WHAT YOU WILL DO -> Reproduce the listing that follows so that each line matches the original exactly.

DATA PROVIDED ->
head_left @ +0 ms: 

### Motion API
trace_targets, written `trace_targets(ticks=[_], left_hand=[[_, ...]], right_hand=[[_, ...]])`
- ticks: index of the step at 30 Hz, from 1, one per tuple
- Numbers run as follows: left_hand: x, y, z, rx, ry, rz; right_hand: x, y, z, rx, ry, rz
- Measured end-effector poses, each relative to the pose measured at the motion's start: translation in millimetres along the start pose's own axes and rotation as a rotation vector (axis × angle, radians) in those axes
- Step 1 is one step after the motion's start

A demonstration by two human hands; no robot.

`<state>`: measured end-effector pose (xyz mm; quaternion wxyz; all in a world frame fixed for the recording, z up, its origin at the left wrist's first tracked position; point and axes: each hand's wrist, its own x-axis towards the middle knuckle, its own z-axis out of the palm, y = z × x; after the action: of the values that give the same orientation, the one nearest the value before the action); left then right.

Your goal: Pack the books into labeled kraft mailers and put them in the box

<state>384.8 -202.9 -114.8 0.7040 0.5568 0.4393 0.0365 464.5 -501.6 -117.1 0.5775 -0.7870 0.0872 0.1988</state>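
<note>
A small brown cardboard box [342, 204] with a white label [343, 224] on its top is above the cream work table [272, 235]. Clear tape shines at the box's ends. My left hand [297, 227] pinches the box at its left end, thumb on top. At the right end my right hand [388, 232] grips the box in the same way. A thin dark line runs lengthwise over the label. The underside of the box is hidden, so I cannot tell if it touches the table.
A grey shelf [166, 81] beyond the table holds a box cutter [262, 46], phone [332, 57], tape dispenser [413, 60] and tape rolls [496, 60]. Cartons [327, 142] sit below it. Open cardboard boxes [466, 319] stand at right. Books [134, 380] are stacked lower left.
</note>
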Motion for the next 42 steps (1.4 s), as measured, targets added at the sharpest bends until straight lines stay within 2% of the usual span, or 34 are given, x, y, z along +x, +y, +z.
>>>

RESULT OF THIS EXERCISE ->
head_left @ +0 ms: 

### Motion API
trace_targets, written `trace_targets(ticks=[_], left_hand=[[_, ...]], right_hand=[[_, ...]])`
- ticks: index of the step at 30 Hz, from 1, one per tuple
- Numbers run as follows: left_hand: x, y, z, rx, ry, rz; right_hand: x, y, z, rx, ry, rz
- Measured end-effector poses, each relative to the pose measured at the motion's start: translation in millimetres along the start pose's own axes and rotation as a rotation vector (axis × angle, radians) in those axes
- Step 1 is one step after the motion's start

A demonstration by two human hands; no robot.

`<state>`: measured end-effector pose (xyz mm; quaternion wxyz; all in a world frame fixed for the recording, z up, its origin at the left wrist's first tracked position; point and axes: each hand's wrist, its own x-axis towards the middle knuckle, its own z-axis out of the palm, y = z × x; after the action: of the values that give the same orientation, the one nearest the value before the action); left then right.

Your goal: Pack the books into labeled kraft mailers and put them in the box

<state>384.8 -202.9 -114.8 0.7040 0.5568 0.4393 0.0365 464.5 -501.6 -117.1 0.5775 -0.7870 0.0872 0.1988</state>
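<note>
A small brown cardboard box [342, 204] with a white label [343, 224] on its top is above the cream work table [272, 235]. Clear tape shines at the box's ends. My left hand [297, 227] pinches the box at its left end, thumb on top. At the right end my right hand [388, 232] grips the box in the same way. A thin dark line runs lengthwise over the label. The underside of the box is hidden, so I cannot tell if it touches the table.
A grey shelf [166, 81] beyond the table holds a box cutter [262, 46], phone [332, 57], tape dispenser [413, 60] and tape rolls [496, 60]. Cartons [327, 142] sit below it. Open cardboard boxes [466, 319] stand at right. Books [134, 380] are stacked lower left.
</note>
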Motion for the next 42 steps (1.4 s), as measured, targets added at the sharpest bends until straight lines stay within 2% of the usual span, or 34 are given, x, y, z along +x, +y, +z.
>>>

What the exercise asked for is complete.